▸ What you need to do: From the first line to the last, retype everything below exactly, minus the pictures.

▸ Input data:
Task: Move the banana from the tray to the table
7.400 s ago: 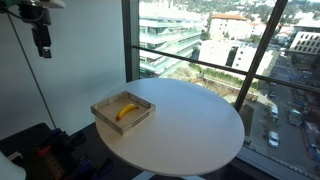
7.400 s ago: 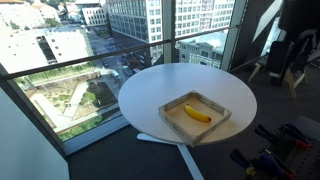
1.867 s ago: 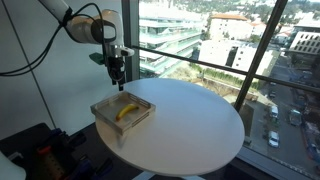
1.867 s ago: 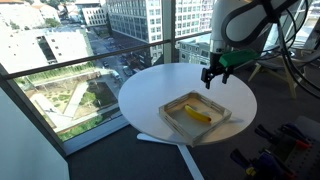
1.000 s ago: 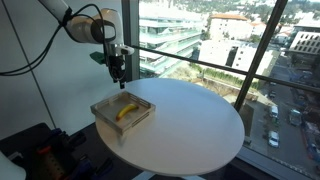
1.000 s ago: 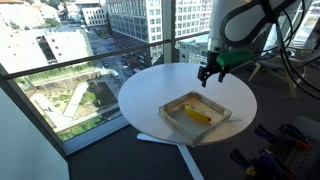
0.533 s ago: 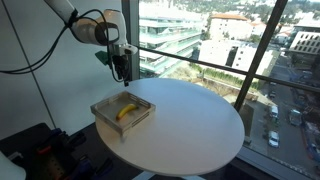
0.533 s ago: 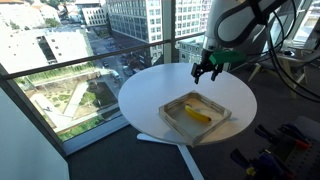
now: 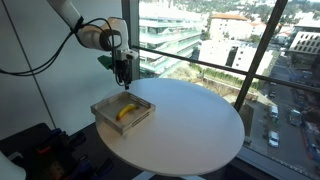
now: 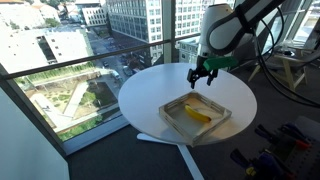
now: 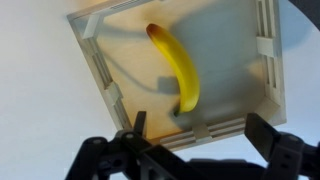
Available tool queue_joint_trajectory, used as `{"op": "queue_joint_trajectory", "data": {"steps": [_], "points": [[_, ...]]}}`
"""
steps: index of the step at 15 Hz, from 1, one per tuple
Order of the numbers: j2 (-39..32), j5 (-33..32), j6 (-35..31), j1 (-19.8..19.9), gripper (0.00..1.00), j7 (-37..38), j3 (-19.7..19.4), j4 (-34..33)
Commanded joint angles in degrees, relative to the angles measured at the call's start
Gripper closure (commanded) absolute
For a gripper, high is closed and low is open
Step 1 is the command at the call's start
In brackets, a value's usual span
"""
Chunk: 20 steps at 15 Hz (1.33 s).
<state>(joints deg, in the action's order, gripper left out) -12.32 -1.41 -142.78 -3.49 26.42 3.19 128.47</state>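
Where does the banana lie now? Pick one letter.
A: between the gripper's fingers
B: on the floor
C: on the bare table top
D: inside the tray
D: the banana lies on the flat bottom of the tray, while the open gripper hangs above the tray and holds nothing.

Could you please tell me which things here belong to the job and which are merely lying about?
Belong to the job:
- banana, lying in the tray
- tray
- table
- gripper, open, hovering by the tray

Just around:
- window
- city buildings outside
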Motion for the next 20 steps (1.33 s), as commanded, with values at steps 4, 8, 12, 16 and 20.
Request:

▸ Answer box:
Task: Move the banana from the tray to the table
7.400 s ago: 
7.400 s ago: 
1.867 s ago: 
1.867 s ago: 
1.000 s ago: 
1.000 s ago: 
0.533 s ago: 
0.533 s ago: 
now: 
now: 
now: 
Available tool queue_joint_trajectory, used as `{"op": "queue_joint_trajectory", "data": {"steps": [_], "points": [[_, ...]]}}`
"""
steps: index of the step at 15 Hz, from 1, one per tuple
Order of the numbers: j2 (-39..32), j5 (-33..32), j6 (-35..31), j1 (-19.8..19.9), gripper (0.00..1.00), j7 (-37..38), j3 (-19.7..19.4), j4 (-34..33)
Commanded joint angles in degrees, relative to the angles measured at the call's start
Gripper closure (commanded) absolute
For a gripper, high is closed and low is open
Step 1 is the command at the call's start
In brackets, a value's usual span
"""
Chunk: 20 steps at 15 Hz (1.33 s).
<state>(joints deg, in the action's order, gripper left out) -12.32 -1.41 -142.78 -3.49 26.42 3.19 128.47</state>
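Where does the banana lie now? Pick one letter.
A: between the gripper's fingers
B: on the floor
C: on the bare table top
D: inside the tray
D: the banana lies on the flat bottom of the tray, while the open gripper hangs above the tray and holds nothing.

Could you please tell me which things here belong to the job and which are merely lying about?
Belong to the job:
- banana, lying in the tray
- tray
- table
- gripper, open, hovering by the tray

Just around:
- window
- city buildings outside
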Motion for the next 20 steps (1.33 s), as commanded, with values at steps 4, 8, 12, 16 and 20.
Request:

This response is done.